Send alarm when heater with termostat header is plugged in more that 5 hours

Hi,

My children (:smiley: 22 years) are using heater with thermostat header to dry her winter closes.
Sometimes she forgot to unplug heater.

I monitor heater power usage and created template sensor to show status on/off.

Is there any way to triger alarm when heater is plugged in more them 5 hours and the status sensor was one or more times “on” every hour in past 5 hours?

Thx

Hello krejci.rudo,
Welcome to the Home Assistant Forum!

If it’s smart, or plugged into a power monitor smart plug, you can automate it.

You have to have a way to know it’s on to be able to do something about it.

I can think of a way to do it, but it’s not straight forward…

trigger:
  - trigger: state
    entity_id: binary_sensor.YOUR_STATUS_SENSOR
    to: 'on'
    from: 'off'
conditions: []
actions:
  - action: sql.query
    data:
      query: |+
        SELECT
          states.last_updated_ts
        FROM
          states
          INNER JOIN states_meta ON
            states.metadata_id = states_meta.metadata_id
        WHERE
          states_meta.entity_id = 'binary_sensor.YOUR_STATUS_SENSOR'
          AND state = 'on'
          AND last_updated_ts >= strftime('%s', 'now', '-5 hours')
        ORDER BY
          last_updated_ts DESC
    response_variable: updates
  - condition: template
    value_template: |
      {{ updates.result | map(attribute="last_updated_ts") 
      | map('as_datetime') | map(attribute="hour") | unique
      | list | count == 5 }}
  - action: notify.YOUR_NOTIFIER
    data:
      message: The heater has been on for more than 5 hours

Hi,
Thanke you for your response.

I am trying to analyze your select, but it will not work if status was not changed more then 1 hour.
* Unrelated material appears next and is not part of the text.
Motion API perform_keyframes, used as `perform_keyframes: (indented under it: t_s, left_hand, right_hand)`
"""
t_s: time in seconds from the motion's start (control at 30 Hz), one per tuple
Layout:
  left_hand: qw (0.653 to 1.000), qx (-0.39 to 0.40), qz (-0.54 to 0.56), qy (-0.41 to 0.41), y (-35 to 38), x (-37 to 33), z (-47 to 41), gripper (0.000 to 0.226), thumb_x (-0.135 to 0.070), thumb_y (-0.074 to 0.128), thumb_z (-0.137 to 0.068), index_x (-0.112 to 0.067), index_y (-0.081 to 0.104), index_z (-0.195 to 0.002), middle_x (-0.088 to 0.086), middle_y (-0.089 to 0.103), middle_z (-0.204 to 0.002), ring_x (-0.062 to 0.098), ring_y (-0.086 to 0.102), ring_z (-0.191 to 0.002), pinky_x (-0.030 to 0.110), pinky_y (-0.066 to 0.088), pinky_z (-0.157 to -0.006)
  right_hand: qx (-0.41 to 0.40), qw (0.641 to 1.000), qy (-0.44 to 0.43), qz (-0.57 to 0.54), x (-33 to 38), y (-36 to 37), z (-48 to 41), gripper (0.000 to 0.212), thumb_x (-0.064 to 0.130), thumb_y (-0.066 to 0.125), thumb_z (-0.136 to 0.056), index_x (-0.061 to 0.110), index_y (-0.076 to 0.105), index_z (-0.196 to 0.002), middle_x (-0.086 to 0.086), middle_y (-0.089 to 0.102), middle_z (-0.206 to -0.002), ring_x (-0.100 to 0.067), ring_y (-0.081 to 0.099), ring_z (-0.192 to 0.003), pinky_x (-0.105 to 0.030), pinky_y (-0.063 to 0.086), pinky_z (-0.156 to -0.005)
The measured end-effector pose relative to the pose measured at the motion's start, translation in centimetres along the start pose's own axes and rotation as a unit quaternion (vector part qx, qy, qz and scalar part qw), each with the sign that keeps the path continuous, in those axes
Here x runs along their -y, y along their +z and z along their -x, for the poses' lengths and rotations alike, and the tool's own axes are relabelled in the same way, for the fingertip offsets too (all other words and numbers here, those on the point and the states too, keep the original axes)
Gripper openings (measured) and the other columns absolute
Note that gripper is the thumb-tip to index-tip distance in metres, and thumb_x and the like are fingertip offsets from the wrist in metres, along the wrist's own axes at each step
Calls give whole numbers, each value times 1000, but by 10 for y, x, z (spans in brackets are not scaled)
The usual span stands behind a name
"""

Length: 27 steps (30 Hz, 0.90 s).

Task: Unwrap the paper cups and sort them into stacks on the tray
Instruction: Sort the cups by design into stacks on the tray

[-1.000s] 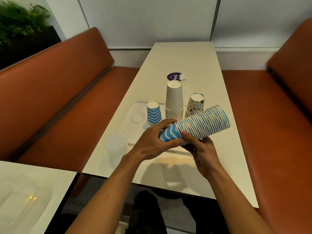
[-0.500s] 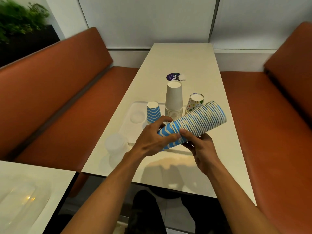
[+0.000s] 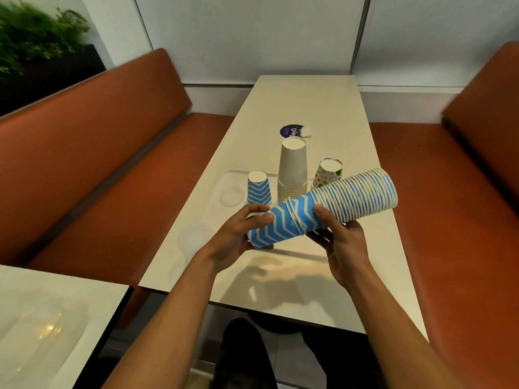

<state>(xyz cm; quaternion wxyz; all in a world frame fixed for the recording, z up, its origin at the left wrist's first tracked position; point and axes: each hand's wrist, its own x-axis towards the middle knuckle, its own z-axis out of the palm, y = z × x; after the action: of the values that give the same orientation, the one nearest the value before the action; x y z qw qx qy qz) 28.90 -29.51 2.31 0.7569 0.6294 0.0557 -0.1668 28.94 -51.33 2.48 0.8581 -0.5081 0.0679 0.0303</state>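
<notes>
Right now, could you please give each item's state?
Long blue-and-white zigzag paper cup stack: sideways, end cups partly out.
Left hand: grips end cups.
Right hand: grips stack.
Small blue zigzag paper cup: inverted, on translucent tray.
Plain white paper cup stack: inverted.
Patterned paper cup: inverted.

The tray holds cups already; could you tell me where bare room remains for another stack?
Bare tray lies left of the blue zigzag cup, around the round recess, and along the near rim. The far side is crowded: zigzag cup, white stack and patterned cup in a row. Table beyond the purple sticker is free.
</notes>
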Motion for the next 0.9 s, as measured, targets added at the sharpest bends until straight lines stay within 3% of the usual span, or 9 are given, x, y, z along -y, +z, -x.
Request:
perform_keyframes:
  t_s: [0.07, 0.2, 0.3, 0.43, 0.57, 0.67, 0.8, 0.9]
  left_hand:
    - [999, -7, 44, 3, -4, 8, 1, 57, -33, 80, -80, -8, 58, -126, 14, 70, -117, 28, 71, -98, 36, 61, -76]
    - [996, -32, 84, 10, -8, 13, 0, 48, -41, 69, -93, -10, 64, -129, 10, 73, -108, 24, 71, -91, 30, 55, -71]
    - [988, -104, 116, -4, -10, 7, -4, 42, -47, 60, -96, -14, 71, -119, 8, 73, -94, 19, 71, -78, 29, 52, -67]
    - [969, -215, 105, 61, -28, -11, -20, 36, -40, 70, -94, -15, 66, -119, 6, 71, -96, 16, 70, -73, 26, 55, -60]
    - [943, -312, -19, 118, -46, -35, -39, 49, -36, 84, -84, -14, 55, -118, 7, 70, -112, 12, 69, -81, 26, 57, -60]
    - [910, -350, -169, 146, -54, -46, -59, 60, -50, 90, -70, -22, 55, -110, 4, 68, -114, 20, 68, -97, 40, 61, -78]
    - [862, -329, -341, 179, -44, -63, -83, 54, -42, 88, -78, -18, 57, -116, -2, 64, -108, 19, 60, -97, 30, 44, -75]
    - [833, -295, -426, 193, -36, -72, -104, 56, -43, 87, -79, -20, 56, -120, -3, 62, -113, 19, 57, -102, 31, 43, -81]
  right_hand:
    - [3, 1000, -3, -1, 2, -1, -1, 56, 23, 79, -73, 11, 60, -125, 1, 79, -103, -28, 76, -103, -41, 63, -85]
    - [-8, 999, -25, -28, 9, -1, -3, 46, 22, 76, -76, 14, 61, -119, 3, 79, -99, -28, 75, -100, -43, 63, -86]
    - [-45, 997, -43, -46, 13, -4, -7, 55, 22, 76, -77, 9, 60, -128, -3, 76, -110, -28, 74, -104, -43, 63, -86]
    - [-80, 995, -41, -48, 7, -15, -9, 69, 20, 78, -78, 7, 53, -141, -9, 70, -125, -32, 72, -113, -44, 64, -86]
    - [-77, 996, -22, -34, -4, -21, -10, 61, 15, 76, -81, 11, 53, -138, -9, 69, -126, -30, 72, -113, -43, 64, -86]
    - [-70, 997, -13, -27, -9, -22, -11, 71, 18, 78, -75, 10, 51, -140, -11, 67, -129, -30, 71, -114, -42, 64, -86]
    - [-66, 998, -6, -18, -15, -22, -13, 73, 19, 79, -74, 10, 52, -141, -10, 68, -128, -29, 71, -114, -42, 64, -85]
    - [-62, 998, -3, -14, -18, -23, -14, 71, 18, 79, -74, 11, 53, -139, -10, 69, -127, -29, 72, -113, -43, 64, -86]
That’s true. I assumed by the way you phrased the original question, “the status sensor was one or more times “on” every hour in past 5 hours”, that it would not be “on” continuously.

You’re probably going to need to come at this from a couple different angles to get what you want.

Ideas:

  • A basic State trigger with a duration would cover cases where the heater is “on” continuously, but will fail if there are any state changes within the defined duration.
  • A History Stats sensor could be used to measure how many (or what ratio) of the last 5 hours the heater has been on, or how many times the heater was turned “on” over that time span.

There’s also a custom integration, Measure It, that combines some of the features of History Stats, Utility Meter, and Template Sensors that you might be able to use.